# Local and distributed representations

## What they are

• In a local representational scheme, each thing being represented is assigned a single representational element, that is, in a neural network, a single unit in the input or output layer of the networks. Conversely each unit is associated with only one represented thing. So each time a local input is presented to a network, one unit is turned on, and all the others are off.
• In a distributed representation, each thing being represented involves more than one representational element (unit in a neural network). Conversely each unit is associated with more than one represented thing. Instead of representing things, the units represent features of things. So each time a distributed input is presented to a neural network, multiple units are turned on.

## What they're good for

• In a local representation scheme, there is no sharing between different represented things. We know the things are represented completely independently, and there can be no generalization on the basis of the similarity between things because there is no similarity, or seen another way, all things are equally different from one another.
• In a distributed representation scheme, the representations of the different things overlap. If the inputs to a neural network are distributed, the network responds on the basis of the similarity of a new input to all of the inputs it has been trained on. Thus generalization to new inputs is possible. If the outputs from a neural network are distributed, the network is being trained not just to treat different inputs as belonging to the same category but as having the same features.

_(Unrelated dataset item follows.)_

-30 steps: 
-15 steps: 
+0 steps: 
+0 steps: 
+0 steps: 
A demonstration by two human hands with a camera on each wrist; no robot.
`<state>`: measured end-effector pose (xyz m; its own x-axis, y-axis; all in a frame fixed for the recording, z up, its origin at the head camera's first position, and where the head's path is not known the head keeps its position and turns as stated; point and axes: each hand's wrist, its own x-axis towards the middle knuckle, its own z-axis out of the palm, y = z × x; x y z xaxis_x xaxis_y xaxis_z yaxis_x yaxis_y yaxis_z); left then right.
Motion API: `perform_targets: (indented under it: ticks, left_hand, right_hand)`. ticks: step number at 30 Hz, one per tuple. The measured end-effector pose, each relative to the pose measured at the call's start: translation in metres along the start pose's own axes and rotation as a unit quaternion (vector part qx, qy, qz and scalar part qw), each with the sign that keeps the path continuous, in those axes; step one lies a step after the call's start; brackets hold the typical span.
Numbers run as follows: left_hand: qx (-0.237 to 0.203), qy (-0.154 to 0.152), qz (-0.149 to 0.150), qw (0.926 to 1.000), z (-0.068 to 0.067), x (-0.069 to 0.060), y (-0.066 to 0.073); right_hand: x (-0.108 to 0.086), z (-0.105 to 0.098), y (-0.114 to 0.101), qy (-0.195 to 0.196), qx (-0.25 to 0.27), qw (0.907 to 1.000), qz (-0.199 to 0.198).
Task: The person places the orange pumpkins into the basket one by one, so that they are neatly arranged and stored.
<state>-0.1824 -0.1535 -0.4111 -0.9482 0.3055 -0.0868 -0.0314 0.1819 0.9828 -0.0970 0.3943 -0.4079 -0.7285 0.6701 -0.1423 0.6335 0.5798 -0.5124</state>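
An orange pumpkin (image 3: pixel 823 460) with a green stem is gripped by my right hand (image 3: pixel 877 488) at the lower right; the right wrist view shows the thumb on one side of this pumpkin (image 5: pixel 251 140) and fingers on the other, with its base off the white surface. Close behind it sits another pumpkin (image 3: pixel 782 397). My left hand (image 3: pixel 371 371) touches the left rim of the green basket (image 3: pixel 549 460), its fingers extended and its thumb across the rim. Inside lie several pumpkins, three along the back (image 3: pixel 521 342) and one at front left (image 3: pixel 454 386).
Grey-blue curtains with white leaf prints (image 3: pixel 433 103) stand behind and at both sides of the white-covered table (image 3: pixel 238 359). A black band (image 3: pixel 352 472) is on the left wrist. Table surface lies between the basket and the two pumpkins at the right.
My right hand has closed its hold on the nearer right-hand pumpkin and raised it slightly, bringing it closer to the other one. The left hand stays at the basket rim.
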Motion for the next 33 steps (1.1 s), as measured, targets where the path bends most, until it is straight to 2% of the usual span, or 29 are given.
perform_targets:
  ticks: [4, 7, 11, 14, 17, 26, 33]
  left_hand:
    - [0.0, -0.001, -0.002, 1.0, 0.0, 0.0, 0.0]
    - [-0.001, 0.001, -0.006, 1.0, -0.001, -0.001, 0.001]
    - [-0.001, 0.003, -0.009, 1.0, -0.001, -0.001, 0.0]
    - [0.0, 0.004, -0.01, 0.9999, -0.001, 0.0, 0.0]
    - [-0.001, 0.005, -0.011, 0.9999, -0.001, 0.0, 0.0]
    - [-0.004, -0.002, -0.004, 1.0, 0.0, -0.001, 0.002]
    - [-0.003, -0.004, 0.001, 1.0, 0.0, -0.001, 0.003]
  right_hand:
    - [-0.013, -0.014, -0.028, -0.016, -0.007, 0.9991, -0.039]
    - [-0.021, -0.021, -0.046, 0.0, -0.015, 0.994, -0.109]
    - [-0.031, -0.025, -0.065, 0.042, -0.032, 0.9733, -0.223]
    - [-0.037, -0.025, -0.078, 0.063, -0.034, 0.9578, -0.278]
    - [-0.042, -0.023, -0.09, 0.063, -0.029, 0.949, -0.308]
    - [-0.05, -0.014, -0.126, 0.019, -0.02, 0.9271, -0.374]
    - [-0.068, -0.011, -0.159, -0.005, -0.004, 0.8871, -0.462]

## Designing representations

• Example 1: visual input with 3 pixels, 5 colors (red, green, blue, yellow, black)
• A local representation of the inputs would assign a single input unit to each possible visual input, that is, 5^3 = 125 units in all. No generalization to novel inputs would be possible.
• One distributed input scheme would assign a single input unit to each combination of pixel and color. This would require 5 X 3 = 15 input units. The network could generalize to novel inputs on the basis of their similarity to trained inputs. For example, if the network were presented for the first time with the pattern RED - RED - BLACK, it might be able to respond appropriately if it had been trained on patterns such as RED - GREEN - BLACK and BLUE - RED - BLACK, assuming that generalizations on the basis of similarities such as these are the right generalizations to make.
• In the previous scheme, color is still representated locally within each pixel. We could go further by using only 3 units to represent each color with the units signifiying red, green, and blue. This would require only 3 X 3 = 9 input units. Yellow in a given pixel would then be represented by turning on the red and green units among the three for that pixel. But note that yellow is always treated as similar to red and green in this scheme. For example, YELLOW - YELLOW - BLACK will be more similar to GREEN - RED - BLACK than it is to BLUE - BLUE - BLACK. This may or may not be the right kind of generalization to make.
• Example 2: network for counting objects in a visual scene
• An obvious way to represent the scenes (assuming color is not relevant) is by treating the input space as a direct representation of the visual space and turning on all of the units that correspond to objects in the scene. This is a distributed representation of scenes because for each scene multiple units are turned.
• On the basis of this first kind of representation, it will be difficult to learn to count though because of the invariance problem. Different scenes with the same number of objects will be very different from each other. In particular they will have very different numbers of units turned on (the number of units turned on depends on the size of the objects as well as how many there are). Therefore some sort of preprocessing can help. One possibility is to transform the raw inputs into patterns in which a single unit, perhaps at the center of mass, is turned on for each input object. This would still be distributed, but would be more local than the raw input.
• We also need a way to represent the numbers that are the output of the network. A local scheme would assign a single unit to each, a unit for one, a unit for two, etc. One problem with this scheme is that the number of possible numbers is limited by the number of units.
• It is also possible to represent the numbers in a distributed fashion. One possibility is to represent them in a binary fashion, with each output unit representing a power of 2. For example, with 4 output units, FOUR could be represented by 0 1 0 0 and SEVEN by 0 1 1 1. There would still be a limit on the numbers that could be represented, but more numbers could be represented with fewer units. Note, however, that this scheme would train the network to associate input patterns with features of numbers. For example, with the four-unit scheme, it would train inputs with two, three, six, seven, ten, eleven, fourteen, and fifteen objects to turn on the third unit and other inputs to turn that unit off. We probably wouldn't want these numbers to be treated as similar to one another.
• But there is another, more sensible, distributed way of representing outputs: a "thermometer" encoding in which each output turns for all numbers equal to or greater than some value. This makes larger numbers resemble each other more than they resemble smaller numbers.